Self-Inductance of a Wire
Electromagnetism, Magnetism
Magnetic Field of a Wire Segment
Figure 1 shows a wire segment of length \(L\) carrying a current \(I\) and located at the origin.
The magnetic field at an arbitrary point \(\mathbf{r}\) created by a current distribution \(\mathbf{J}(\mathbf{r}')\) is given by the Biot-Savart law[1]:
\[\begin{eqnarray} \mathbf{B}(\mathbf{r}) &=&\frac{\mu_0 }{4\pi}\int d^3 \mathbf{r}'\frac{ \mathbf{J}(\mathbf{r}') \times ( \mathbf{r}- \mathbf{r}')}{ ( \mathbf {r}- \mathbf {r}')^3}, \label{eq:biotsavartlaw} \end{eqnarray}\]
\[\begin{eqnarray} \mathbf{J}(\mathbf{r}') &=&\frac{I}{\pi \rho_0^2} \Theta(\rho'-\rho_0) \hat{\mathbf{x}} \label{eq:jcur}, \end{eqnarray}\]
Due to the rotational symmetry of the set up, we can compute the magnetic field at \(y=0\) and then rotate it to the desired angle. \[\begin{eqnarray} \mathbf{r}-\mathbf{r}' &=& z \, \hat{\mathbf{z}} +(x-x')\, \hat{\mathbf{x}} \label{eq:deltar}, \end{eqnarray}\]
Let us first consider the magnetic field outside the wire., i.e., \(z> \rho_0\). \[\begin{eqnarray} \mathbf{B}(x,z) &=&\frac{\mu_0 }{4\pi} I \int_{-\frac{L}{2}}^{\frac{L}{2}} dx' \frac{ \hat{\mathbf{x}} \times ( z \, \hat{\mathbf{z}} +(x-x')\, \hat{\mathbf{x}} )}{ ( z^2+(x-x')^2)^{3/2}} =z \, \hat{\mathbf{y}} \frac{\mu_0 }{4\pi} I \int_{-\frac{L}{2}}^{\frac{L}{2}} dx' \frac{ 1 }{( z^2+(x-x')^2)^{3/2}}\nonumber\\ &=& \, \hat{\mathbf{y}} \frac{\mu_0 }{4\pi z} I \int_{-\frac{L/2-x}{z}}^{\frac{L/2+x}{z}} du \frac{ 1 }{( 1+u^2)^{3/2}} = \, \hat{\mathbf{y}} \frac{\mu_0 }{4\pi z} I \left[ \frac{u}{\sqrt{1+u^2}} \right]_{-\frac{L/2-x}{z}}^{\frac{L/2+x}{z}}\nonumber\\ &=& \, \hat{\mathbf{y}} \frac{\mu_0 }{4\pi z} I \left[ \frac{x+L/2}{\sqrt{z^2+\left(x+L/2 \right)^2}} -\frac{x- L/2}{\sqrt{z^2+\left(x- L/2 \right)^2}} \right]. \label{eq:biotsavartlaw2} \end{eqnarray}\]
The Flux Linkage
Now we have to deal with a bit of ambiguity.
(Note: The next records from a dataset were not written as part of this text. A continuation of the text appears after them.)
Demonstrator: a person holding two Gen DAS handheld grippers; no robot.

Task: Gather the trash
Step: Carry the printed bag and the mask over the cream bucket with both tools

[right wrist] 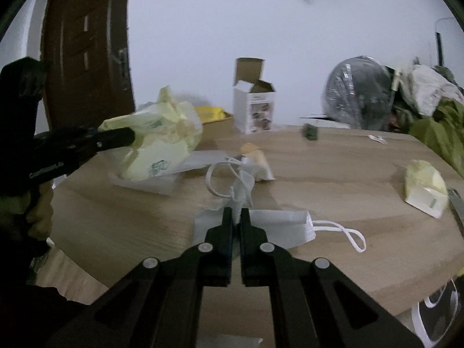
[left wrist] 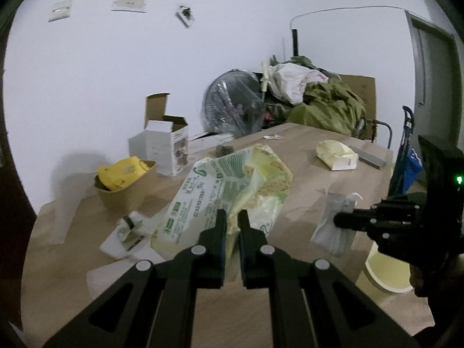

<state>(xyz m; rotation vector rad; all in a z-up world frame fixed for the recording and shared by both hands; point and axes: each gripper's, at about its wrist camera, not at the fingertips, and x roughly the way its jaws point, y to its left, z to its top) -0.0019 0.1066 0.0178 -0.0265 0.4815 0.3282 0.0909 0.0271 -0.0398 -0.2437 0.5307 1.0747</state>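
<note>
My left gripper [left wrist: 231, 215] is shut on a pale green and yellow snack bag [left wrist: 232, 185] and holds it lifted above the wooden table [left wrist: 304, 168]; the bag also shows in the right wrist view [right wrist: 162, 142]. My right gripper [right wrist: 236, 213] is shut on a thin white wrapper with loops [right wrist: 235, 179], just above a white face mask [right wrist: 278, 226] lying on the table. The right gripper shows at the right of the left wrist view [left wrist: 339, 220], by a grey wrapper [left wrist: 333, 223].
A brown paper bowl with a yellow packet [left wrist: 124, 182], an open white carton [left wrist: 165, 145], a crumpled pale yellow bag [left wrist: 336, 155] and small scraps lie on the table. A wrapped fan [left wrist: 232, 107] and piled clothes [left wrist: 327, 104] stand behind. A brown door [right wrist: 84, 52] is at left.
</note>
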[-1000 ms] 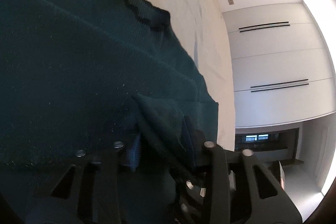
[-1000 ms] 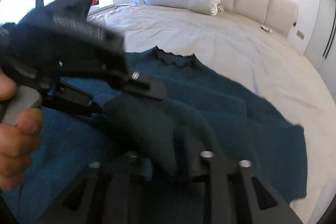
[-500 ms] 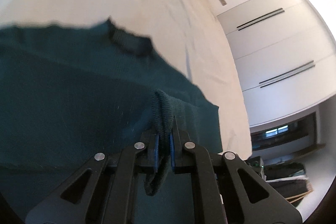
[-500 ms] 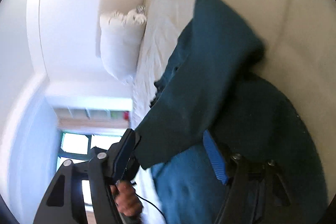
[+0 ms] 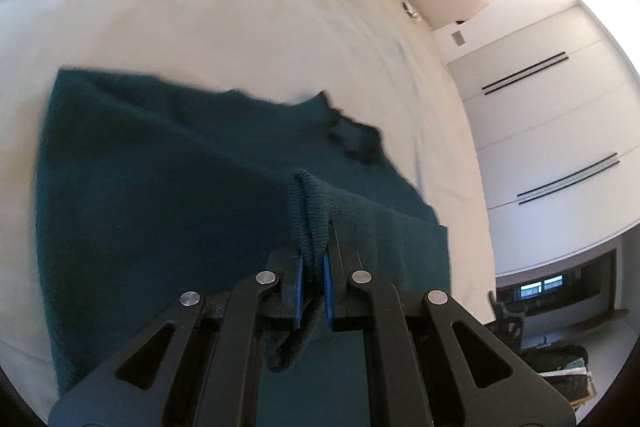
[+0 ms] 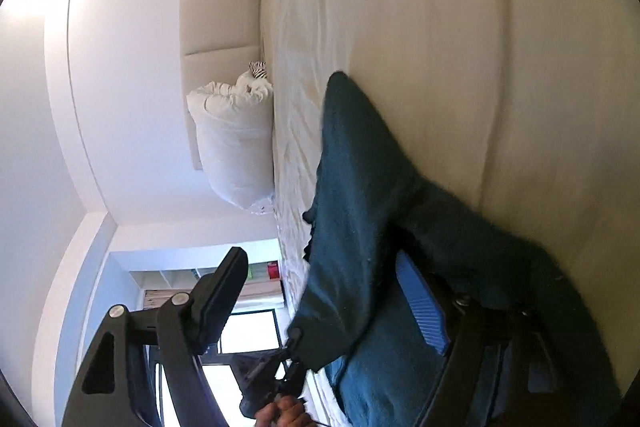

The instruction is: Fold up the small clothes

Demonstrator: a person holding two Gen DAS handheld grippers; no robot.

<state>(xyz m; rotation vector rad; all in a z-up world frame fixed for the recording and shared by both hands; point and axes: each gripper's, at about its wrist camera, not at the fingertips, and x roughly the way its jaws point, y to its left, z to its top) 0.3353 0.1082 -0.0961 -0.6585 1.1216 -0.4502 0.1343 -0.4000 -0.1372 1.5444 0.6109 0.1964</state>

We will want to integrate over \(x\) to compute the linked-flux, however, we can’t really integrate from \(-\infty\) to \(\infty\) because this will enclose other wires supplying current to the wire we are considering. The exact definition of the linked-flux is heavily dependent on how the circuit is closed. We will assume the boundaries \([-L/2,L/2]\) and integrate over this finite interval. This methodology is consistent with the other method of computing the self-inductance of a wire segment as proposed by Neumann. [2] [3] [4]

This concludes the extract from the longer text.